INSTRUCTIONS TO FOLLOW:
Would you output the entries below only from the line containing "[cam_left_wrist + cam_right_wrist" through the line containing "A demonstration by", exactly as they stand and with both ends included?

DATA SECTION:
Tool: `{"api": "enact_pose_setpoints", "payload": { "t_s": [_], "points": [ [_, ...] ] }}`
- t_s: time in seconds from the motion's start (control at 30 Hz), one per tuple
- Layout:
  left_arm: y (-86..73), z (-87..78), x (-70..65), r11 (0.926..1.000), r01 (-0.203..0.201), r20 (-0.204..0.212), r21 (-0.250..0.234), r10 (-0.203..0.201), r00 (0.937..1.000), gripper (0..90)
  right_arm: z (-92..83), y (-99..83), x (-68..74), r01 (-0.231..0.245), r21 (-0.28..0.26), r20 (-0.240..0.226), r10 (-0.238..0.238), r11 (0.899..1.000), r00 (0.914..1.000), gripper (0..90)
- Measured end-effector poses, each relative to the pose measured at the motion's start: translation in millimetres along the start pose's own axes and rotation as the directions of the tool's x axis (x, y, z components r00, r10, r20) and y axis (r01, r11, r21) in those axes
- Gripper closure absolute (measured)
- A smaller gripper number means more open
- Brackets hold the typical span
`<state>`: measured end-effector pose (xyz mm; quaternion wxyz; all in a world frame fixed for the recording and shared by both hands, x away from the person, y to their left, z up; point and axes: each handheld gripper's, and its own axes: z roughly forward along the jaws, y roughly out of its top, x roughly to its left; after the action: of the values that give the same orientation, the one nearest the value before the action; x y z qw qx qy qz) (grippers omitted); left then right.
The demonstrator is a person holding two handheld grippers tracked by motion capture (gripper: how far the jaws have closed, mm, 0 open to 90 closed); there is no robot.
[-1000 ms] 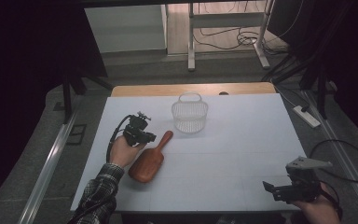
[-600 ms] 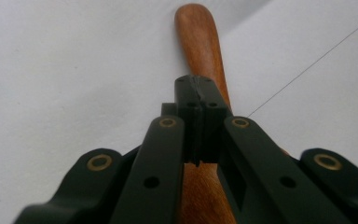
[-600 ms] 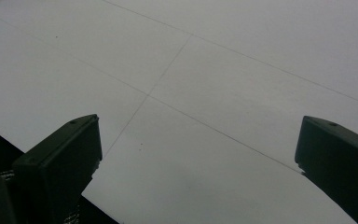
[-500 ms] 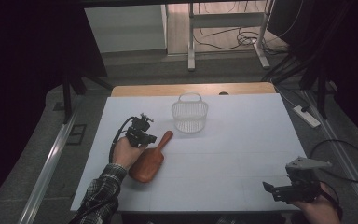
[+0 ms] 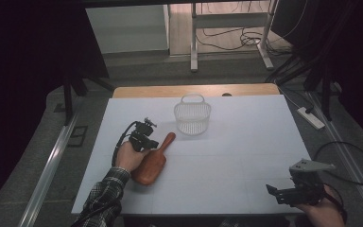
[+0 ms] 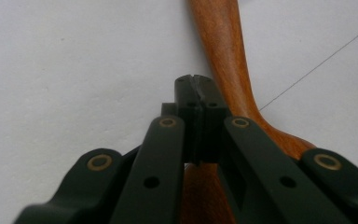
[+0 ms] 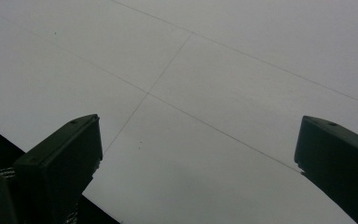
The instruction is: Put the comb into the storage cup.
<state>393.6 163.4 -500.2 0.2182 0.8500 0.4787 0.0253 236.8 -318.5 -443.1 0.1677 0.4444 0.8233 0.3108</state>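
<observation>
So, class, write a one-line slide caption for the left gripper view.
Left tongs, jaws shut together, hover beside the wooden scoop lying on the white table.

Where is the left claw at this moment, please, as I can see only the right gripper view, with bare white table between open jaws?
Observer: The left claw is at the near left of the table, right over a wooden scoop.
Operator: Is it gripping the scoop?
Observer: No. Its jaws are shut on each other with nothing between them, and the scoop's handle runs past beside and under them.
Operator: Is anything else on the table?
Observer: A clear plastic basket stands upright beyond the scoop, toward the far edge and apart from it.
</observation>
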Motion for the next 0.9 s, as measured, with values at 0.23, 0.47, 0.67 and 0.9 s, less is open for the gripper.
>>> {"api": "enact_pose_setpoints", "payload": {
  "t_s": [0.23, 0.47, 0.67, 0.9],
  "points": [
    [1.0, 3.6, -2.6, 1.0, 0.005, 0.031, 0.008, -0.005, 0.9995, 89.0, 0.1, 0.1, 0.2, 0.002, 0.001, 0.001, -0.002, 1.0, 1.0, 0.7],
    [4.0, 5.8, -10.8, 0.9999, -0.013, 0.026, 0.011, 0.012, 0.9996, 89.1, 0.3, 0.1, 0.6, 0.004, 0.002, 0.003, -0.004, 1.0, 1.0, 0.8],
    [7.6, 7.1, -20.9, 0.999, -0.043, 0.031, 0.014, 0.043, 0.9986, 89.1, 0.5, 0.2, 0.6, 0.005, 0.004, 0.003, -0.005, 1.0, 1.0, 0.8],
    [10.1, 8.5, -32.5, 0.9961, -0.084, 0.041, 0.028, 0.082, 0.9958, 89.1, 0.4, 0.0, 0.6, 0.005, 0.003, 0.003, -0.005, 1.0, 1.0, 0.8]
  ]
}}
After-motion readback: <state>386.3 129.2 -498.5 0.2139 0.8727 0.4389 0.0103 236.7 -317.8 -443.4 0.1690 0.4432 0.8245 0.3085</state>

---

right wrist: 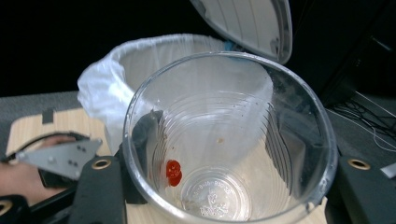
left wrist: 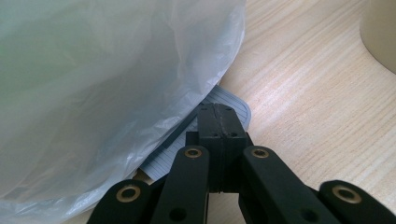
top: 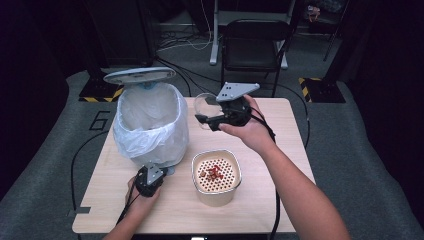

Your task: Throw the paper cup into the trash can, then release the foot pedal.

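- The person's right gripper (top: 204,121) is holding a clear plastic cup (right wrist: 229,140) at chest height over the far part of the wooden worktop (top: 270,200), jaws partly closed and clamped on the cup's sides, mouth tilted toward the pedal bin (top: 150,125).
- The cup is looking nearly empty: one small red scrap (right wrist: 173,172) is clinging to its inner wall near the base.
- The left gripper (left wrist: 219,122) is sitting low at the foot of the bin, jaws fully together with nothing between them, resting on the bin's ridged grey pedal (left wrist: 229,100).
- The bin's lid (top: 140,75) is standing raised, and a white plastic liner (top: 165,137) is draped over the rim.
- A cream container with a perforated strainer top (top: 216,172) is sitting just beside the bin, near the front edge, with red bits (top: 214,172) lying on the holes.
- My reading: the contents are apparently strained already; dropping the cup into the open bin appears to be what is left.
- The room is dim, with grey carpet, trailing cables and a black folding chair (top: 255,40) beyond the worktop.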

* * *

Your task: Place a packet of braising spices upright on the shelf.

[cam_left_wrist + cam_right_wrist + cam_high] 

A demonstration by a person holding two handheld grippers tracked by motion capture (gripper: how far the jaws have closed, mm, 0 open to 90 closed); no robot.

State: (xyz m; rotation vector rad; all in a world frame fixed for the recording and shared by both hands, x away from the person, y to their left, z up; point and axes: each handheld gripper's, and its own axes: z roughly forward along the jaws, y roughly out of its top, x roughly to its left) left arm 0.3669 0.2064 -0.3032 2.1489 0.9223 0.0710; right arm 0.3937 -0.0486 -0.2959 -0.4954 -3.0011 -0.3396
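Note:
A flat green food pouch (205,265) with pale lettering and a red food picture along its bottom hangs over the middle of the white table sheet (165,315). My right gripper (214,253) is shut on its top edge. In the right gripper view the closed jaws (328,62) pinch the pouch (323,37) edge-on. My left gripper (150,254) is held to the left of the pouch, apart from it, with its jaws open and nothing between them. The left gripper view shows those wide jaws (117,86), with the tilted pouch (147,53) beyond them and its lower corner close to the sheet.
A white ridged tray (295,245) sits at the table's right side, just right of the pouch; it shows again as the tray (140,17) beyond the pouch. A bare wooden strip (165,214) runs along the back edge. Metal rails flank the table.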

YOUR SOLUTION:
[cam_left_wrist + cam_right_wrist + cam_high] 

A demonstration by a person holding two handheld grippers tracked by motion capture (gripper: how far the jaws have closed, mm, 0 open to 90 closed); no robot.

The answer was given in full.